Kitaplara ilgim çocukluğumdan beri vardı. Kitaplar benim en iyi dostumdur, desem abartmış olmam. Ne zaman bir kitabın kapağını açsam içimde tarifi mümkün olmayan duygular belirir. Bunun içindir ki her nereye gidersem gideyim yanıma mutlaka bir kitap alır, en kısa yolculuklarda bile kitabımı yanımdan eksik etmem. Bunun yanında benim ‘incebeğeni’ dediğim sanata ilgim, antikaya merakım ise daha geç yıllarımda başladı. Farklı dönemlere ait sanat eserlerini toplamak, onlarla ilgilenmek her zaman bana ayrı bir mutluluk verdi.
Şiire ise daha ortaokul yıllarımda dörtlük dörtlük halk şiiri tarzında şiirler yazarak başladım. Şiirlerimi, serbest şiir biçiminde ağırlıklı olarak lise son sınıfta ve üniversiteye başladığım yıllarda yazmaya başladım.
Yıllar boyunca yazdığım şiirlerim, bir köşede birikip kaldı. Yazdıklarım, çoğunlukla benim yaşadıklarım ve etkisi altında kaldığım olaylardır. Yıllar sonra bu yazdıklarımı bari yayınlayayım da benimle benzer duyguları yaşamış ya da gelecekte yaşayacak olanlar biraz da olsa şiirlerimde kendilerini bulsunlar diye okuyucularımın duygudaşı olmak istedim.
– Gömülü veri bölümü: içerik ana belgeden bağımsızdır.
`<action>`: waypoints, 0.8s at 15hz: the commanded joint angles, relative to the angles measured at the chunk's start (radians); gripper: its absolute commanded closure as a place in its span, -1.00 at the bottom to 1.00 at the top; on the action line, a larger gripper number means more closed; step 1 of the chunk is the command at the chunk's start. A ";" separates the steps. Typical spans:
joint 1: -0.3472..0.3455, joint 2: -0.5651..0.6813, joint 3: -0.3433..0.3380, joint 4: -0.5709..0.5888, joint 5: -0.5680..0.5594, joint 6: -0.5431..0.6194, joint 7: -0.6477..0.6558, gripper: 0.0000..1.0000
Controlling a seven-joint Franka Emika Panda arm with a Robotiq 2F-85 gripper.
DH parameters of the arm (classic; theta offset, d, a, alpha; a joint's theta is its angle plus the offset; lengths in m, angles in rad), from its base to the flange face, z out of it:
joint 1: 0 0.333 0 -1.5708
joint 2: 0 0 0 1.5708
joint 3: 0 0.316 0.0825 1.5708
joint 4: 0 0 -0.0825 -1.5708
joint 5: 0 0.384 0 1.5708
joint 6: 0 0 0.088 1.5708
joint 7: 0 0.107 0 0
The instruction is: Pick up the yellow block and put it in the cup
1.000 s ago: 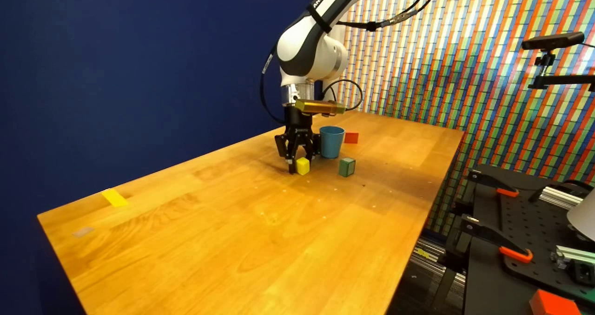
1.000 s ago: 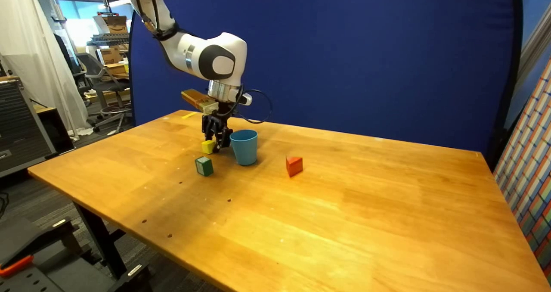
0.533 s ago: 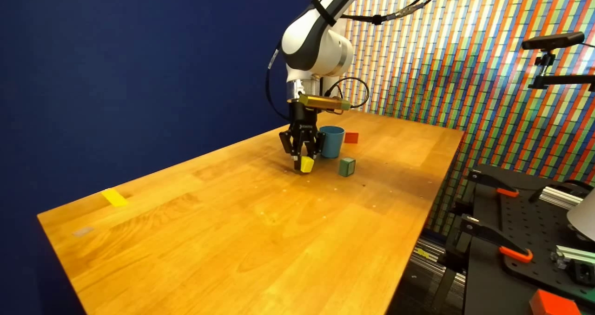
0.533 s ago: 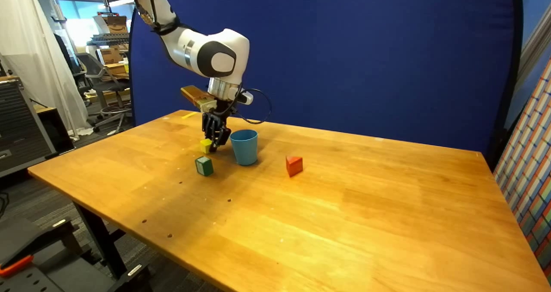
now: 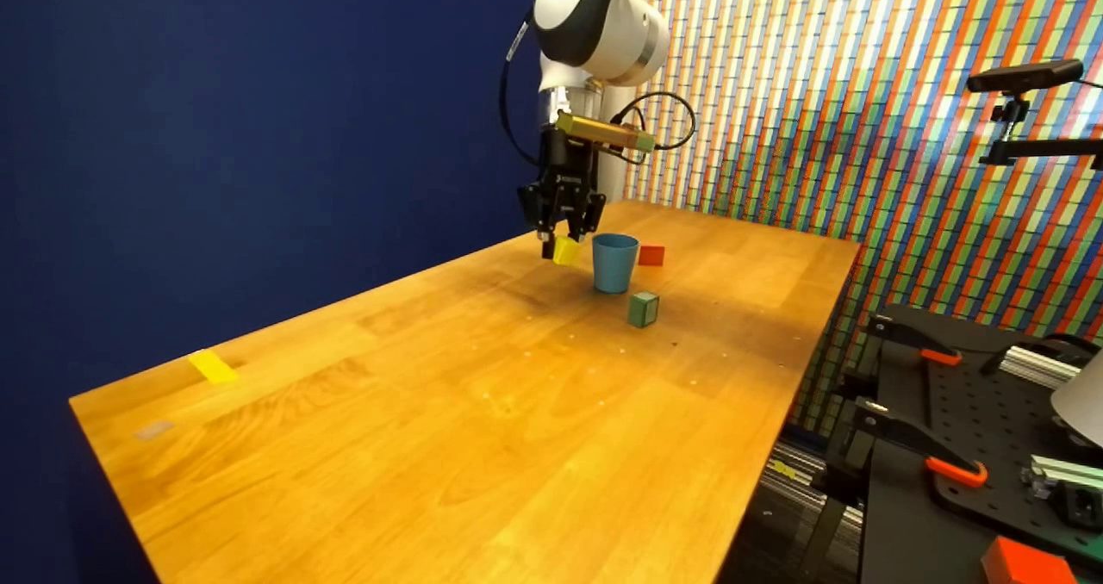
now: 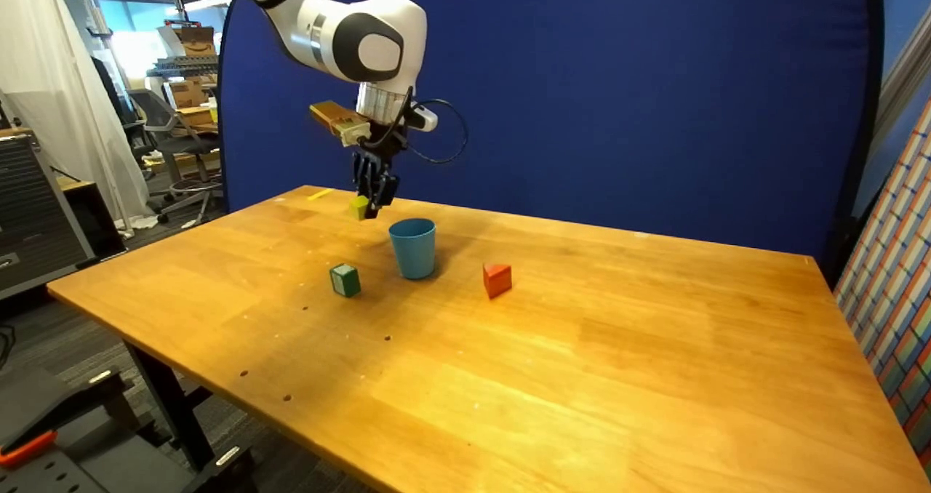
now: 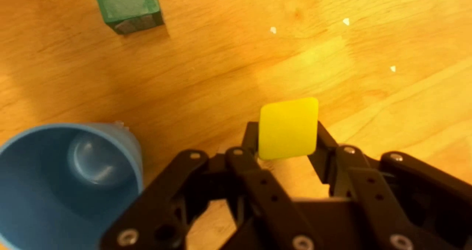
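Note:
The yellow block [image 7: 288, 128] is a small bright cube held between my two fingertips. My gripper [image 7: 287, 137] is shut on it, with one black finger pad on each side. In both exterior views the block [image 5: 565, 251] [image 6: 358, 207] hangs in the air above the table, slightly tilted. The light-blue cup [image 5: 615, 265] stands upright on the table beside the gripper; it also shows in an exterior view [image 6: 414, 251]. In the wrist view the cup [image 7: 73, 191] is at the lower left with its open mouth visible and nothing seen inside. The block is beside the cup, not over its mouth.
A green block [image 5: 644, 309] sits on the table near the cup and shows at the top left of the wrist view [image 7: 127, 6]. A red-orange block [image 6: 497, 281] sits on the cup's other side. A yellow tape strip [image 5: 213, 366] lies near the table edge.
One second ago the yellow block was on the table between the fingers. It has risen with the gripper, clearly off the table. The cup, green block and red-orange block have not moved.

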 commanded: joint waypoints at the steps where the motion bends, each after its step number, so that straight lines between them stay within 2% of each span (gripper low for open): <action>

Kitap yazma maceranız nasıl başladı?
Yaşamım boyunca hiçbir şeyin nedenini, niçinini irdelemeden körü körüne kabullenip belleğime atmadım, öğrendiğim her şeyi kavramsal ve de kuramsal olarak öğrendim. Özellikle matematik konusunda ileri düzeyde bilgi birikimim oldu. Bunun yanında kendi mesleğimle ilgili konularda onların filozofisini yazabilecek düzeyde ilgilendim ve yoğun bir bilgi birikimi edindim. Bu bağlamda ulusal ve uluslararası birçok dergide mesleki makalelerim yayınlandı. Ayrıca İnşaat Mühendisleri Odası tarafından ‘Barajlarda Dolusavak Tasarımı’ ve ‘Enerji Yapıları Tasarımı’ adlı iki teknik kitabım yayınlandı.
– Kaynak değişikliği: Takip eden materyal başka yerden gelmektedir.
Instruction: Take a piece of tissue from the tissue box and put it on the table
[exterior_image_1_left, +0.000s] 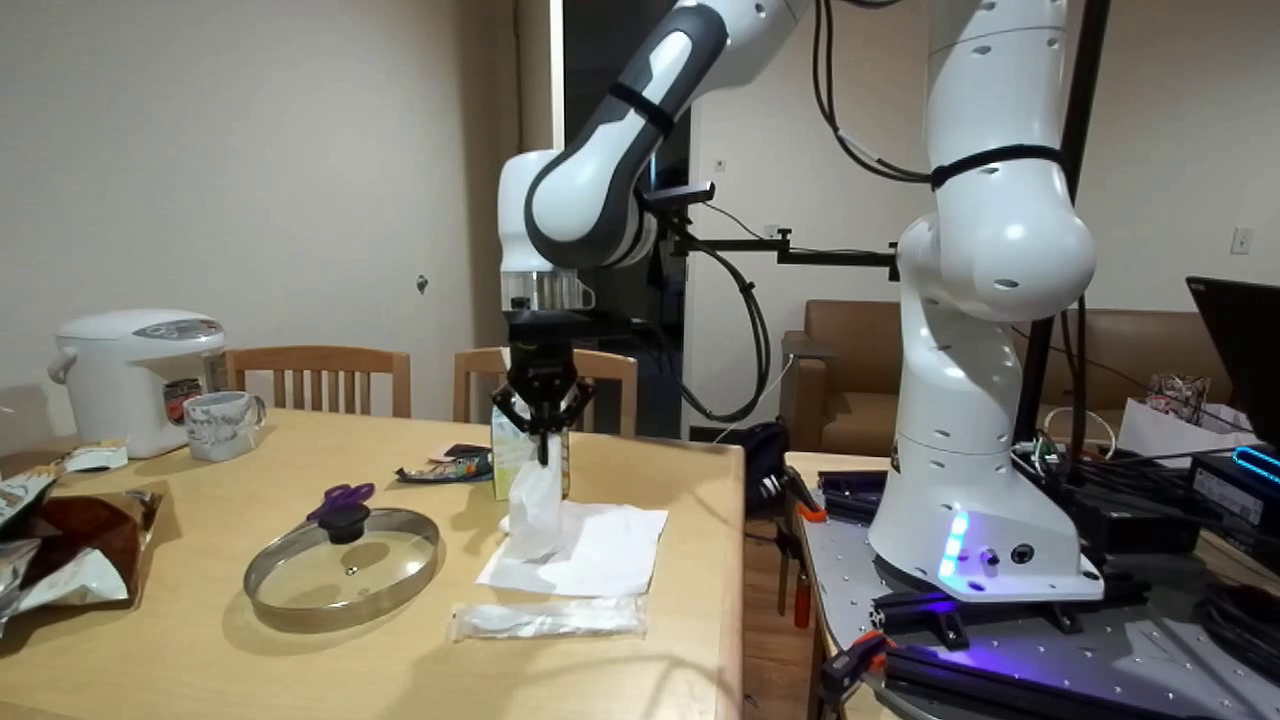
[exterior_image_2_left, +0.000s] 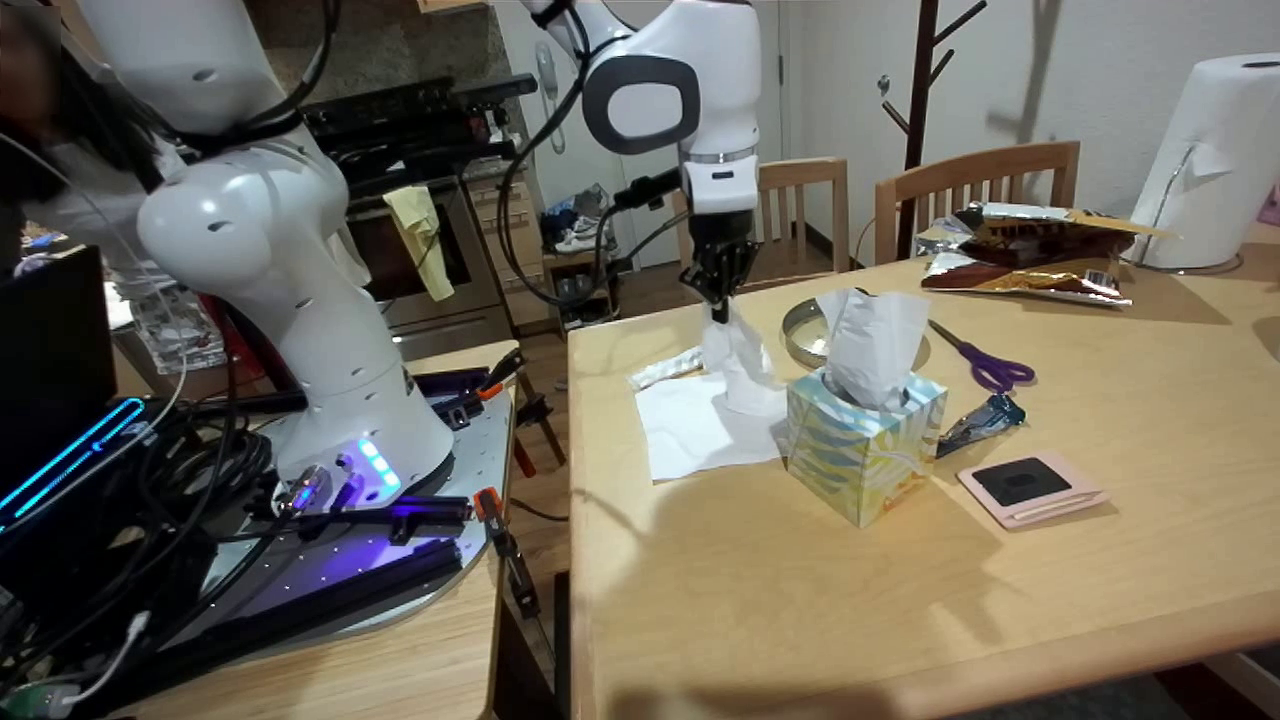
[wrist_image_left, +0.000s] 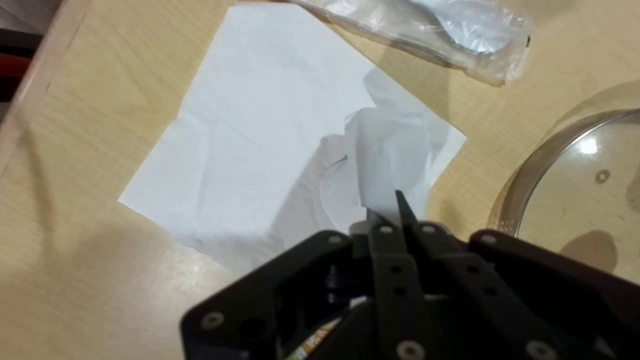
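With the placing step seemingly in hand, the jaws pinch a tissue (exterior_image_2_left: 738, 362) hanging over a white sheet (exterior_image_2_left: 690, 430) on the desk (exterior_image_2_left: 700, 580), near the tissue box (exterior_image_2_left: 850, 455); next likely calls for settling it, then letting go.

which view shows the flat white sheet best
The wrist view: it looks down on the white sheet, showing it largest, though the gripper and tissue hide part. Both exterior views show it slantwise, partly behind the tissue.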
Tabii ki bu kavramsal düşünüş biçimim dilimize de yansıdı, ilk başlarda Türkçede kullandığımız kelimelerin nereden geldiğini merak etmeye başladım. Buradan yola çıkarak uzun yıllar Türkçe’nin söz varlığı ve Türkçede kullanılan sözlerin, bilim kişileri tarafından yapılan etimolojik çalışmalarını inceleyerek, gücüm yettiğince, elim çattığınca Türkçe kökenli sözleri özellikle kullanarak onların geliştirilmesini ve dilimize yerleşmesini yeğledim. Bu bağlamda mühendis olduğum için ilk olarak ‘İngilizce-Türkçe İnşaat Mühendisleri Terimleri Sözlüğünü’ İngilizce -Eski Terim- Türkçe olarak yayın hayatına ilk kez ben sundum. İlk kitabım işte bu şekilde yayımlanmış oldu. Bir yıl sonra ise Adlar Sözlüğü adlı kitabım yayınlandı.
Kitabınızın yayınlanma aşamasındaki deneyimlerinizden söz edebilir misiniz?
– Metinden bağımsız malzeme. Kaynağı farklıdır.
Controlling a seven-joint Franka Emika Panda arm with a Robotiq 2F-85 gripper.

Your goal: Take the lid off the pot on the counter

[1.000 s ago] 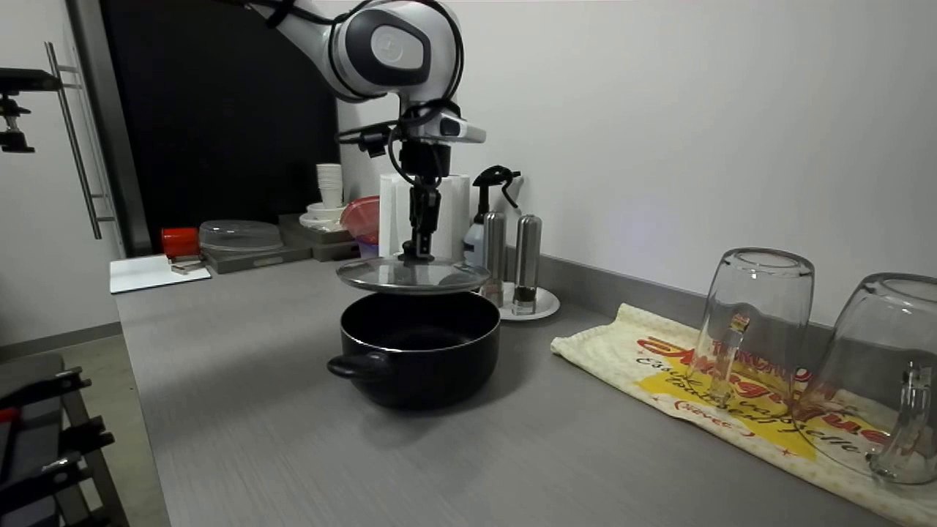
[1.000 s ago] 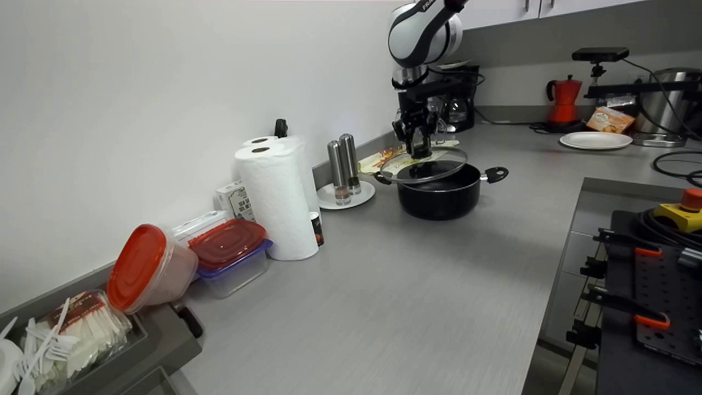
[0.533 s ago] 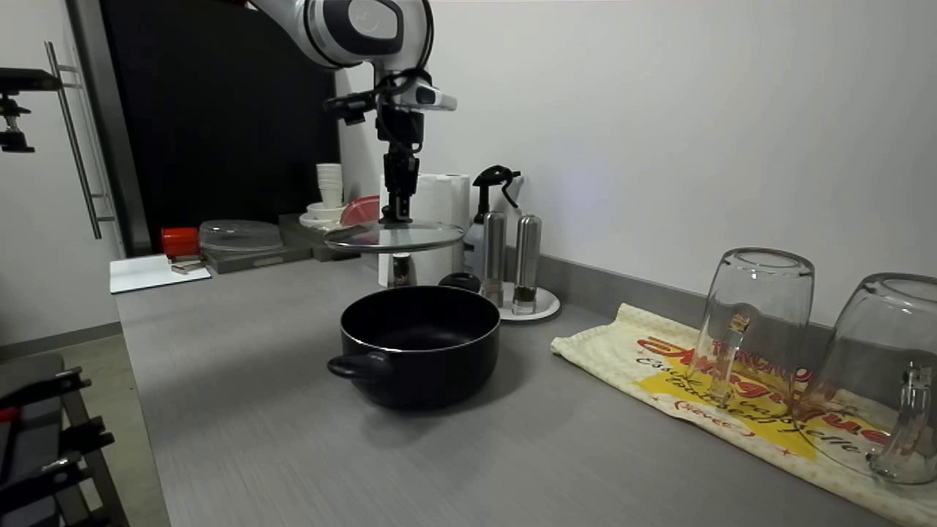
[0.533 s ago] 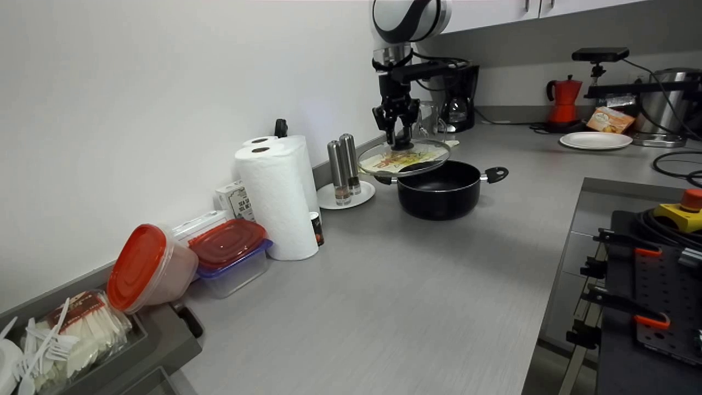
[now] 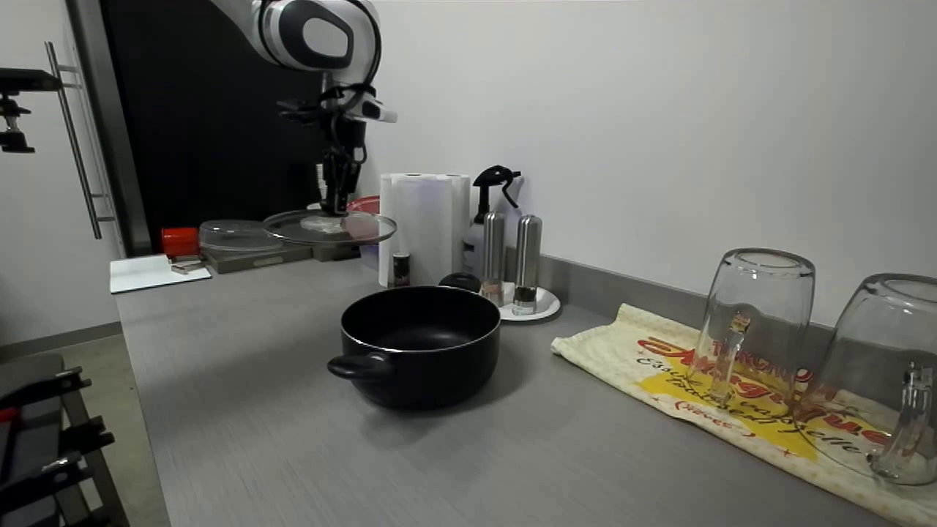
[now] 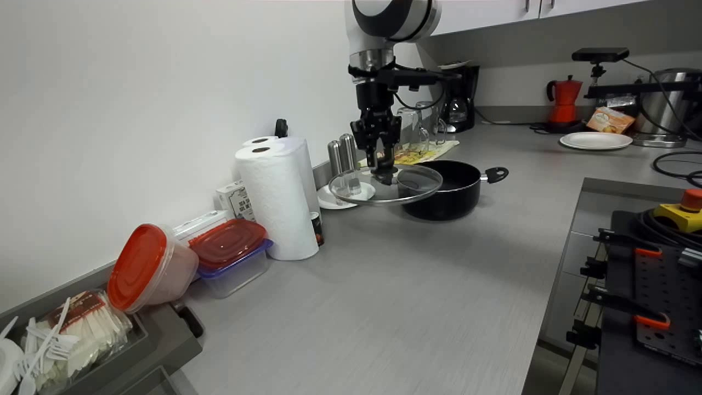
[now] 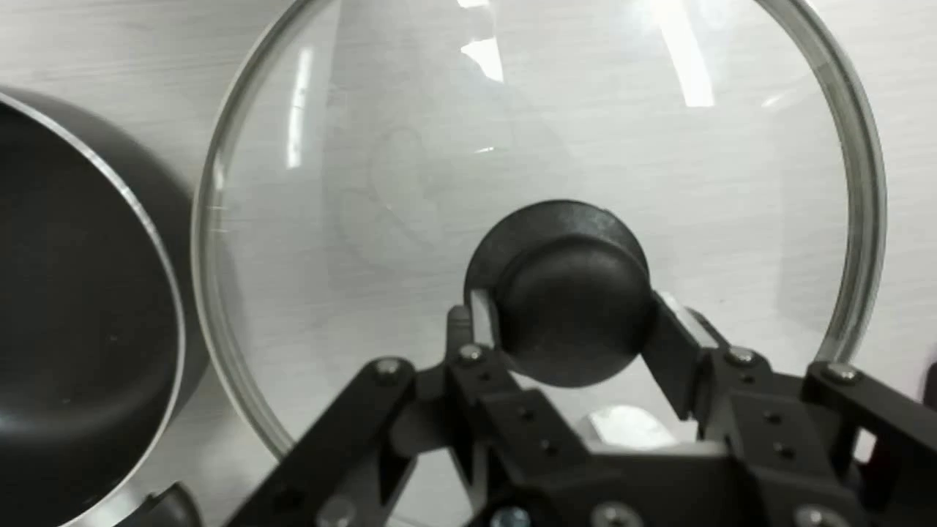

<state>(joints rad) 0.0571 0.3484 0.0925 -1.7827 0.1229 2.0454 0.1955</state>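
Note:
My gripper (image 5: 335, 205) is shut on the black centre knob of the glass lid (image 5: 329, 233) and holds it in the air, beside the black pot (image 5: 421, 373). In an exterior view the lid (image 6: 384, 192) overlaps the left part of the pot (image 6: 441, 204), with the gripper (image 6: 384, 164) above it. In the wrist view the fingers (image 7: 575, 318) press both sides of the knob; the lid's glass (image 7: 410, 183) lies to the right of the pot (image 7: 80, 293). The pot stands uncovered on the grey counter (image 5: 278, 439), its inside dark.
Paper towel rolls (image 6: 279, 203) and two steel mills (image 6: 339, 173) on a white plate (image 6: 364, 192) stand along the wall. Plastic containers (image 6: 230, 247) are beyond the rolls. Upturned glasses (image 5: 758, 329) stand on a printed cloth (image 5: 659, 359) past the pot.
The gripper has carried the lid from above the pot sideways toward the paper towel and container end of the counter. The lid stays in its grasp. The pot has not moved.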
Kitaplarımın yayını konusunda bir sıkıntı yaşamadım. İlk üç kitabımın dizgisini yayınevi yapıp yayınladı. Bence önemli olan kitabın yayınlanması kadar kitabın gerektiği gibi tanıtımının yapılması ve okurların böyle bir kitabın olduğu konusunda bilgilendirilmesidir.
Yakın zamanda iki şiir kitabınız ve Türkçe Kökenli Adlar Sözlüğü adlı bir çalışmanız yayımlanacak. Bu eserlerinizle bağlantılı olarak ilk sorumuz, sizi en çok etkileyen şiiriniz hangisi olduğudur? İkinci sorumuz ise bugün yeniden baba olsaydınız çocuğunuza sözlükteki adlardan hangisini koyardınız?
En beğendiğim iki şiirime gelince ise tabii ki şiirler bir şairin çocukları gibidir, onları birbirinden ayırmak çok kolay değil; her birinin yeri ayrı ama ille de iki şiirin adını verecek olursam ‘Benim Ay Balam’ adlı bir şiirim vardır, şiir kitapları serimin 2. cilt birinci kitapta bulunmaktadır. Bir diğer şiirim ise 6. ciltte bulunan ‘Kimse Anlayamasın’ adlı şiirlerimdir.
Toplamda 7 adet şiir kitabım yayımlanmıştır. Aslında 8 kitap denilebilir. 2. cilt sayfa sayısı bakımından fazla olduğu için şiir kitabının ikinci baskısı yapılırken ikiye böldük Cilt 2 birinci kitap ve Cilt 2 ikinci kitap olarak yayımlandı. Birinci cilt dışındaki tüm şiirlerimde duygularımı yalın bir Türkçe ile ifade ettim. Türk dilinin söz varlığını % 100’e yakın kullanarak duygularımı şiirlerime döktüm. Yapıtlarım bu yönüyle günümüz Türk dünyası edebiyatında bir ilk olarak değerlendirilebilir.
Kişilerin çocuklarına verdikleri adlar ilgimi çekmeye başladı. Gördüm ki çocuklara konulan çoğu adlar yalnız kulağa hoş gelen yönüyle konuyor, adın anlamı bilinmeden konuyor. Arapça, Farsça hatta Batı kökenli isimler konuluyor çocuklara ama konulan adların anlamlarını bile bilmiyorlar. Yeni çıkacak olan ‘Türkçe Kökenli Adlar Sözlüğü’ adlı kitabımda tamamen Türkçe kökenli adlara yer verilmiş olup söz başında da gerekli açıklamalar yapılmıştır.
Bugün yeniden baba olsaydım kızımın adını Aybet (ay yüzlü) ya da Algök (gökyüzünün günbatımında ya da gün doğumunda aldığı renk) koyardım, oğlumun adını Altan (tan ağarırken gökyüzünün aldığı renk) ya da Alpbilge (bilge yiğit) koyardım çünkü Türk kültüründe erkeklerde yiğitliğin, bilgeliğin, kızlarda ise güzelliğin betimlenmesi ön plandadır.